[Ocfs2-users] Re: FW: Use of OCFS2 file systems.
Galan Merchan, Martin
martin.galan at t-systems.es
Wed Oct 4 00:37:10 PDT 2006
Hello,
I'm working with OCFS2 on Radhat Advanced Server 4 Patch 3 and I had kernel panics too. I use OCFS2 only for RAC archive logs and RMAN backups.
Well, I'm testing one solution and seems to be fine:
In /etc/ocfs2/cluster.conf I have replaced the public IPs by the heartbeat IPs (parameter ip_address), but keeping the names.
Is there anyone that knows this solution and have tested it with fails?
Regards from Spain,
MARTÍN
-----Mensaje original-----
De: ocfs2-users-bounces at oss.oracle.com [mailto:ocfs2-users-bounces at oss.oracle.com] En nombre de Alexei_Roudnev
Enviado el: miércoles, 04 de octubre de 2006 0:49
Para: Sunil Mushran; ocfs2-users
Asunto: Re: [Ocfs2-users] Re: FW: Use of OCFS2 file systems.

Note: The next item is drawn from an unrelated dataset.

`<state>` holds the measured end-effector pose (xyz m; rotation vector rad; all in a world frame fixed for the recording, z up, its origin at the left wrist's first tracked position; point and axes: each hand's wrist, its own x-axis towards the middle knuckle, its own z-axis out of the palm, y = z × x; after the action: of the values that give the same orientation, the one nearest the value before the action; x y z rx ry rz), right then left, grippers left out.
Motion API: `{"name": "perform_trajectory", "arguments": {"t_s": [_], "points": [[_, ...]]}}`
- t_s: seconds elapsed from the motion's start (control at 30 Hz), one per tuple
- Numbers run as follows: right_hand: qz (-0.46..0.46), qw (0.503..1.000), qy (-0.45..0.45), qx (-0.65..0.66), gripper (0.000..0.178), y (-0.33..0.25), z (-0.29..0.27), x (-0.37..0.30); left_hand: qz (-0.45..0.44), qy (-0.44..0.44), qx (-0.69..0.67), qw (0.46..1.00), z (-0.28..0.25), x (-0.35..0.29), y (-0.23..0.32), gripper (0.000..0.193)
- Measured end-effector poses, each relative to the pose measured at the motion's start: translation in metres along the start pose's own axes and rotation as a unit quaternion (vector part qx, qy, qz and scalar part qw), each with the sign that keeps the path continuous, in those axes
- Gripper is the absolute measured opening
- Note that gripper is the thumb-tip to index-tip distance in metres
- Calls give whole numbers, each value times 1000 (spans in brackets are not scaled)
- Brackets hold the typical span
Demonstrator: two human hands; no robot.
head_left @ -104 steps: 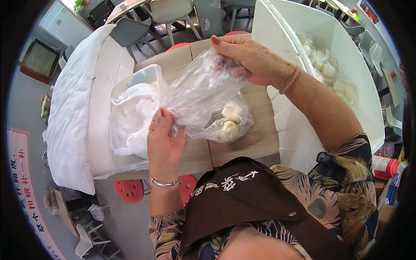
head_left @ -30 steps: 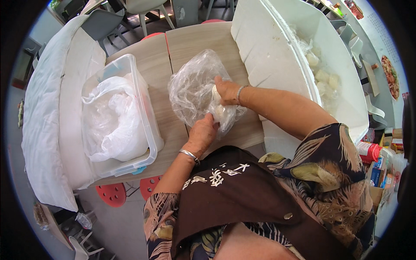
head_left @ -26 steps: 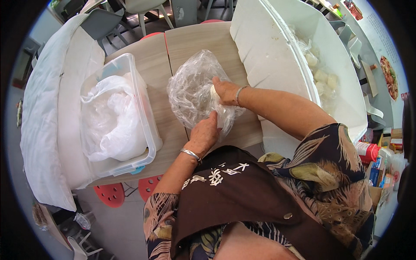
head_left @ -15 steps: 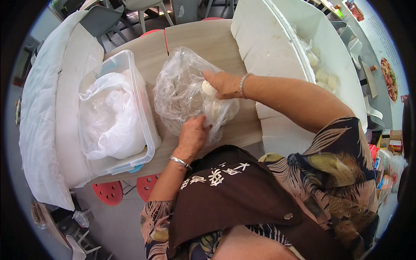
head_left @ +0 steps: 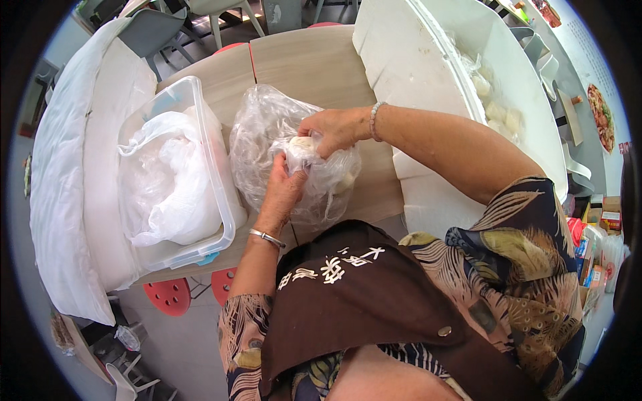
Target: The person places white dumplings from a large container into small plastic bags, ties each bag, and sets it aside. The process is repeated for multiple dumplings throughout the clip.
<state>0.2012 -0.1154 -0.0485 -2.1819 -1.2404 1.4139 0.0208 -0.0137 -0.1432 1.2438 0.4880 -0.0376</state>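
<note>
- Right hand [head_left: 331, 130] is grasping a bun [head_left: 301, 144].
- Left hand [head_left: 283, 188], newly drawn beside that grip, is holding the bag [head_left: 253, 137]; both are now working together.

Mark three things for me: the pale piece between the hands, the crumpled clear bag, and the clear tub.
Pale piece [head_left: 300, 144]: head view, on its exposed top.
Clear bag [head_left: 257, 151]: head view, on its crumpled left part.
Clear tub [head_left: 227, 180]: head view, on its right wall.

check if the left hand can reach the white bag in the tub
Probably yes: the tub is open, so the left hand could go over its rim to the white bag, though that hand holds the clear bag.
</note>
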Motion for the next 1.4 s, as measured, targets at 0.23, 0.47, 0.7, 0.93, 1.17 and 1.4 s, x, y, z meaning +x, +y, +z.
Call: {"name": "perform_trajectory", "arguments": {"t_s": [0.23,0.47,0.7,0.93,1.17,1.4], "points": [[-217,954,154,-137,40,-3,18,19,-28,66,-156,985,-1,-15,16,37],[-37,990,37,133,28,-34,22,-1,-85,-8,-390,917,-10,-25,1,46],[-2,959,146,241,25,-27,22,13,-114,57,-307,943,-16,-39,-7,38],[-7,999,-9,37,33,4,37,27,-70,143,-257,953,-12,-70,9,59],[51,984,36,-164,36,-3,33,18,-82,99,-361,923,-10,-83,21,40],[-34,964,6,-264,76,-8,78,7,-31,67,-445,893,-6,-86,34,42]]}}
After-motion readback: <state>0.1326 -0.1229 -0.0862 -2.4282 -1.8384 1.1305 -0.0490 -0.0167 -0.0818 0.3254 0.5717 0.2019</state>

Unfortunately, it MAKES CLUSTER LESS STABLE. It works until network and SAN
systems afe fine, but is not so good in failed situations.
Even if we use OCFSv2 for idle file systems (which do nothing 90% of the
time) , o2cb reboots nodes when lost heartbeat
or (worst) network or (even worst) both... Instead of trying to recover
without it (as I said 0- FS is in consistant state,
no activity at all).
It is not just OCFSv2 problem - Oracle CSS behave simular (butis much more
stable in reality), and Linux HA cluster
too (but it can use different heartbeat conenctions so it can be configured
very reliable).
You are right saying that _cluster software always have a tendency to fence
or kill neighbours to keep
internal consistancy_. But OCFSv2 is one of he worst examples of such
software.
What can be done _relatively easy_.
(1) as we saiud many times - redundancy and better timeout control in
heartbeat. (Of course, long timeouts means _long recovery_, but it's OK for
90%
installations). Typical network recovery is 1 minute, not 10 seconds.

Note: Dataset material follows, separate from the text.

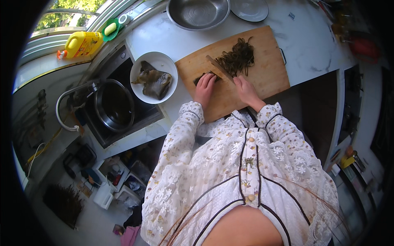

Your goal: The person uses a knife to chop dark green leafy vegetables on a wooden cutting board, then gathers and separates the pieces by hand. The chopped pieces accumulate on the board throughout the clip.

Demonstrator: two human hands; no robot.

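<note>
My left hand [205, 89] presses its fingertips on a dark rolled or stacked piece of kelp [200, 79] on the wooden cutting board [261, 83]. In my right hand [246, 92] is the handle of a kitchen knife [220, 68]; its blade slants up and left, between the piece under my left hand and a heap of thin dark kelp shreds [238, 57]. At the board's left stands a white bowl [137, 92] with larger, glossy kelp sheets [156, 81] in it.
Behind the board are a steel basin [198, 26] and a white plate [250, 10]. The sink [141, 120] at left holds a metal pot [130, 113] beside a curved faucet [58, 107]. A yellow pump bottle [83, 44] and soap in a green dish [111, 29] stand on the windowsill.
</note>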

(2) System should not make bad things IF it is in consistant state. In many
cases, if system have not outstanding IO requests, it can recover
without server reboot (or at least try to do it) even if it lost heartbeats
and suspect, that other systems could take control out of it.
It is serious theoretical challenge _how to do it safely_, but it is very
desired for such systems.
(3) In some configurations, FS can be treated as _not so important_. It
means that it is safer to switch into red_only and try to recover online,
but not panic. Good example - you have production Oracle which uses ASM, and
you use OCFSv2 for backup storage. IT is safer to make IOP failure on this
storage vs rebooting system without reasons.

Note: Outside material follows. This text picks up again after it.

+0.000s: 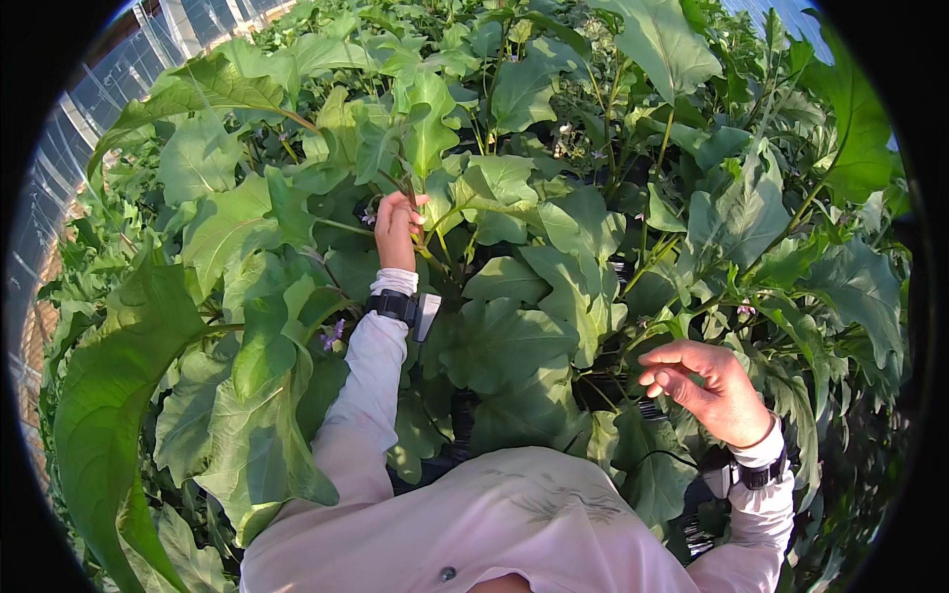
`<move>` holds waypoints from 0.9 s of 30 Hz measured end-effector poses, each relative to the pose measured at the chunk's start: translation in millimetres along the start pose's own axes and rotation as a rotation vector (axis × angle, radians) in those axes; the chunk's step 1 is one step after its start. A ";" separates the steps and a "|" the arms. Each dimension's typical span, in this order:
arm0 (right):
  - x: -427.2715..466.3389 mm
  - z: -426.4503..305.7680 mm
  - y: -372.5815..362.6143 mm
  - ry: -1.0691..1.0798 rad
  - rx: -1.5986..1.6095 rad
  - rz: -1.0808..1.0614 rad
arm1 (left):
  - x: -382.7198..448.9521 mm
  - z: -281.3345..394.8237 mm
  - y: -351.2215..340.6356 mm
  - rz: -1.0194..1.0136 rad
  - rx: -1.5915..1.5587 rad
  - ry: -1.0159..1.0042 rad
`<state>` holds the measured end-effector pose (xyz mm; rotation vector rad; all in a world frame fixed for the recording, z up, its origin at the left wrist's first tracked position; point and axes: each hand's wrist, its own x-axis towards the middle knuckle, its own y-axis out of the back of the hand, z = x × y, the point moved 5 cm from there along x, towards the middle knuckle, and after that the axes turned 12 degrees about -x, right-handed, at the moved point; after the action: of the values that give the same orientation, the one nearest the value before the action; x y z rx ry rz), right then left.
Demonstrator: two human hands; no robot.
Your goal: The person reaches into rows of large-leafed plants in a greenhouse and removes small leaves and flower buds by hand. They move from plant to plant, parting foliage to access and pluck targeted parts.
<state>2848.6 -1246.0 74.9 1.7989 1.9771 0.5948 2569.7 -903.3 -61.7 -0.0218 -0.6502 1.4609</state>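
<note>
My left hand (399, 226) is raised among the plants, its fingers closed around an upright eggplant stem (406, 185) with broad lobed leaves above it. My right hand (700, 385) hovers over the foliage at the lower right, its fingers curled and a little apart, with nothing seen between them. Close beside that hand, to its left, are thin green stems (599, 391) and leaves. A purple flower (333, 335) shows left of my left forearm. Both wrists wear a black strap with a small grey device.
Dense eggplant foliage (511, 345) surrounds both arms. A big leaf (111, 415) arches close at the left. Dark plastic sheeting (697, 530) shows low between plants. At the upper left runs a greenhouse wall (74, 122) with pale posts. A pink flower (746, 308) is above my right hand.
</note>
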 end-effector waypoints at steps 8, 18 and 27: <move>-66.1 45.4 20.8 -0.203 0.146 0.156 | 14.3 47.3 -22.1 0.193 0.331 -0.248; -80.2 52.3 36.5 -0.245 0.147 0.190 | 44.0 55.0 -2.7 0.215 0.104 0.116; -88.2 63.1 38.3 -0.249 0.110 0.176 | 53.3 61.4 -4.4 0.187 0.349 0.120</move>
<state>2923.4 -1328.0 44.8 2.0198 1.7275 0.2991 2546.4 -877.6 11.9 0.1027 -0.2948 1.7231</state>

PS. I had 2 network outages in the lab today,m because of bad UPS - and in
all cases, ALL OCFSv2 servers (in 2 different clusters) rebooted. No one
survived short (30 seconds) lost of Ethernet conenction (including iSCSI).
In some cases, one server rebooted by OCFS and otehr by another part of the
cluster (HA or RAC) - but result is exactly this - _all_ OCFSv2 panic on a
shport network/san outage, in all cases.
----- Original Message -----
From: "Sunil Mushran" <Sunil.Mushran at oracle.com>
To: "ocfs2-users" <ocfs2-users at oss.oracle.com>
Sent: Tuesday, October 03, 2006 1:51 PM
Subject: [Ocfs2-users] Re: FW: Use of OCFS2 file systems.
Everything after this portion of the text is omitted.